- Interactive map of Phek
- Phek Location in Nagaland, India Phek Phek (India) Phek Phek (Asia) Phek Phek (Earth)
- Coordinates: 25°42′35″N 94°27′52″E﻿ / ﻿25.7096°N 94.4644°E
- Country: India
- State: Nagaland
- District: Phek District
- Elevation: 1,524 m (5,000 ft)

Population (2011)
- • Total: 14,204

Languages
- • Official: English
- • Major language: Chokri
- Time zone: UTC+5:30 (IST)
- Postal code: 797108
- Telephone code: 03865
- Vehicle registration: NL-08
- Website: nagaland.gov.in

= Phek =

Phek (Chokri: Phekredze), is a town located in the south-eastern part of the Indian state of Nagaland.
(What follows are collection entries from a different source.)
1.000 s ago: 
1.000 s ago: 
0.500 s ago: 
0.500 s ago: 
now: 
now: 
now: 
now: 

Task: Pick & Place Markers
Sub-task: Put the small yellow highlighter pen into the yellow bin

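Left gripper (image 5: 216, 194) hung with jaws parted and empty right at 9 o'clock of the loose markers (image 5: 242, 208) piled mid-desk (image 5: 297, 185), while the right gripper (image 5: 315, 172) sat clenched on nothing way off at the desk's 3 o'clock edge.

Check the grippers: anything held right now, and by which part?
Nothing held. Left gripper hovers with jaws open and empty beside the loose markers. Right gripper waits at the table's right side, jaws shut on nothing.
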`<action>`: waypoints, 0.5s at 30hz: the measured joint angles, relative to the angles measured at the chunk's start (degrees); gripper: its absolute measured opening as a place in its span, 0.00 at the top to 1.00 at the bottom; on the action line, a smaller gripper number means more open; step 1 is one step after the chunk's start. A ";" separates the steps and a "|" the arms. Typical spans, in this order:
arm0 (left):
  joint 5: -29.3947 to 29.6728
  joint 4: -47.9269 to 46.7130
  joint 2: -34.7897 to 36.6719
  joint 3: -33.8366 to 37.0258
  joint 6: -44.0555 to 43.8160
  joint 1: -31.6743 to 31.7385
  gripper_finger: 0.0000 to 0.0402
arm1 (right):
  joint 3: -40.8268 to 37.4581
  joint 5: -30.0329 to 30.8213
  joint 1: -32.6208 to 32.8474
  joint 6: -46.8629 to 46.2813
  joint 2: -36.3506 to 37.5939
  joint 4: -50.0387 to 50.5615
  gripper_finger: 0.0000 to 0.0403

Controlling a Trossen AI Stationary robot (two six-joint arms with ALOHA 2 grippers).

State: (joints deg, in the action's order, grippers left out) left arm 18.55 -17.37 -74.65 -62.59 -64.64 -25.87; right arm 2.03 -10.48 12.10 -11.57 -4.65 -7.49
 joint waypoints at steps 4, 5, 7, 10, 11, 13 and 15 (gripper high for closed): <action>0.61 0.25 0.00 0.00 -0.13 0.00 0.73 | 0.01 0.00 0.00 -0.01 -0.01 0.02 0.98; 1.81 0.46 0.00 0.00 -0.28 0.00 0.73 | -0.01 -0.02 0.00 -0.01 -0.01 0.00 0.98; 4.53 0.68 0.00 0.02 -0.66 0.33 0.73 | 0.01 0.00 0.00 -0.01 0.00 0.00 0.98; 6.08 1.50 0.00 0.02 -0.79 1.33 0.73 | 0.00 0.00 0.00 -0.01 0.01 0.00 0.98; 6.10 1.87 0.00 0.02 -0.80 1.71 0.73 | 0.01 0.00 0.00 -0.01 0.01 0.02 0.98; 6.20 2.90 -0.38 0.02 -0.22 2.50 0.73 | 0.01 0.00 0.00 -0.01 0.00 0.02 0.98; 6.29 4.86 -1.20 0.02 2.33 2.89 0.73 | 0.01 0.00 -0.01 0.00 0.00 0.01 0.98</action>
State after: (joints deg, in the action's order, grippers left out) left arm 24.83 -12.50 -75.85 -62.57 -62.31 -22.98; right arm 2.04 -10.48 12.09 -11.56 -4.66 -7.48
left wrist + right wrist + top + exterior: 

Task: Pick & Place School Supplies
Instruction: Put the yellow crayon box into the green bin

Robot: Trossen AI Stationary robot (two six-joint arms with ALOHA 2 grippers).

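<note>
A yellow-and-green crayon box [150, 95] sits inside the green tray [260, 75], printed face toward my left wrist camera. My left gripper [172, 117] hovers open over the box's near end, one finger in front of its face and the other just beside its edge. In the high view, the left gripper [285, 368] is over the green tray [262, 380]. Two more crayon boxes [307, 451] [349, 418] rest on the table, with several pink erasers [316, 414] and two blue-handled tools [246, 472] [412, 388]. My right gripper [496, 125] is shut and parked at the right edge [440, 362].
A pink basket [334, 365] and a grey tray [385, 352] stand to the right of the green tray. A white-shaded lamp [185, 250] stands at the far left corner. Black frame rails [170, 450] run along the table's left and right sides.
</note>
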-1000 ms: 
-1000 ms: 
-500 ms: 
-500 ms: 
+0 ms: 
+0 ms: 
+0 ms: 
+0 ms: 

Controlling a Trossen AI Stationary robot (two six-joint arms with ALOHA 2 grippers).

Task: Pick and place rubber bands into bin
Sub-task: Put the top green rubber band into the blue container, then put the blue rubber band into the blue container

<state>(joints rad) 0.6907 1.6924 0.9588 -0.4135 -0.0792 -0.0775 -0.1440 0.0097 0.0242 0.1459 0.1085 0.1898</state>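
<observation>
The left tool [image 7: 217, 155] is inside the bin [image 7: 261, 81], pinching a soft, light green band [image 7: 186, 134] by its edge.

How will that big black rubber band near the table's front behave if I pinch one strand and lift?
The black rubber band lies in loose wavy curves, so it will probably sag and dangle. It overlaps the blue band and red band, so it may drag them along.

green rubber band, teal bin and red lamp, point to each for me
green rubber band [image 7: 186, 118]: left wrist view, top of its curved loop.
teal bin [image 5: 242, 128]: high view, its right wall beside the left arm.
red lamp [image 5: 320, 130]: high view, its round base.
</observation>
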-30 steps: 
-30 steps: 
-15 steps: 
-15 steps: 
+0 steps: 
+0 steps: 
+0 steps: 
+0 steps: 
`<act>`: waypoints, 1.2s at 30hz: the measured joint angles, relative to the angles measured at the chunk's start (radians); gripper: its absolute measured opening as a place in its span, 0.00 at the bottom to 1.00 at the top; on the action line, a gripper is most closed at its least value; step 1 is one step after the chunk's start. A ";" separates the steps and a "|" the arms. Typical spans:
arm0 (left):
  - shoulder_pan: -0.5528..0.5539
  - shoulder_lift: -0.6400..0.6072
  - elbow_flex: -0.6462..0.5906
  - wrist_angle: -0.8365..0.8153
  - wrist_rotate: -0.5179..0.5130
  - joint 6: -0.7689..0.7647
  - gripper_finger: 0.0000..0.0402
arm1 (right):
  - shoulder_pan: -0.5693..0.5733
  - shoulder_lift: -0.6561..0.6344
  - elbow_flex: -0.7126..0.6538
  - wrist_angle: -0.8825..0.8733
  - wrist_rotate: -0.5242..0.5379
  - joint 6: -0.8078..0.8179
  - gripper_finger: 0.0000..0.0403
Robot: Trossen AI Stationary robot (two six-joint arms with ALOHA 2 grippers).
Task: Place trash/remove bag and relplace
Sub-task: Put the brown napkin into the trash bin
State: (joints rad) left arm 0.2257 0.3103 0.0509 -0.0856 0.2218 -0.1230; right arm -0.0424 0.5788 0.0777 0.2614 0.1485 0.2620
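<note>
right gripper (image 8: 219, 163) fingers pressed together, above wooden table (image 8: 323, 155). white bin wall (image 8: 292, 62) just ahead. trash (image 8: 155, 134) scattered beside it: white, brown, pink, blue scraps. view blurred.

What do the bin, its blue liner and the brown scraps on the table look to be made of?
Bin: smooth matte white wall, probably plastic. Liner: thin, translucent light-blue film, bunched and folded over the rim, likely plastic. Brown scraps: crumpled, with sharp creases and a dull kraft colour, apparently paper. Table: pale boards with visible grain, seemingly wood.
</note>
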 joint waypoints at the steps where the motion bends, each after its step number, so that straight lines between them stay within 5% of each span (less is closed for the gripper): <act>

It is the administrative seat of Phek District.

==Demographics==
According to the 2011 census, Phek town had a population of 14,204, of which 44% were female, and of which the literacy rate was 98%. 1.8% were children aged 6 or less. Since the 2001 census the population of 12,863 had increased by 10%.

Christianity is the religion of 98% of the inhabitants. Hinduism is followed by 1.3% of the population, Islam by 0.2%, and Buddhism by 0.5%.

==Education==
===Colleges===
- Phek Government College

===Schools===
- Christian Mission Higher Secondary School
- Holy Care School
- Phek Government Higher Secondary School
- Royal Foundation School
- Bishop Abraham memorial High school
==Head Office==
Khuzama, Nagaland has a Dear Lottery Head Office , where people from different parts of the region come to get information and related assistance.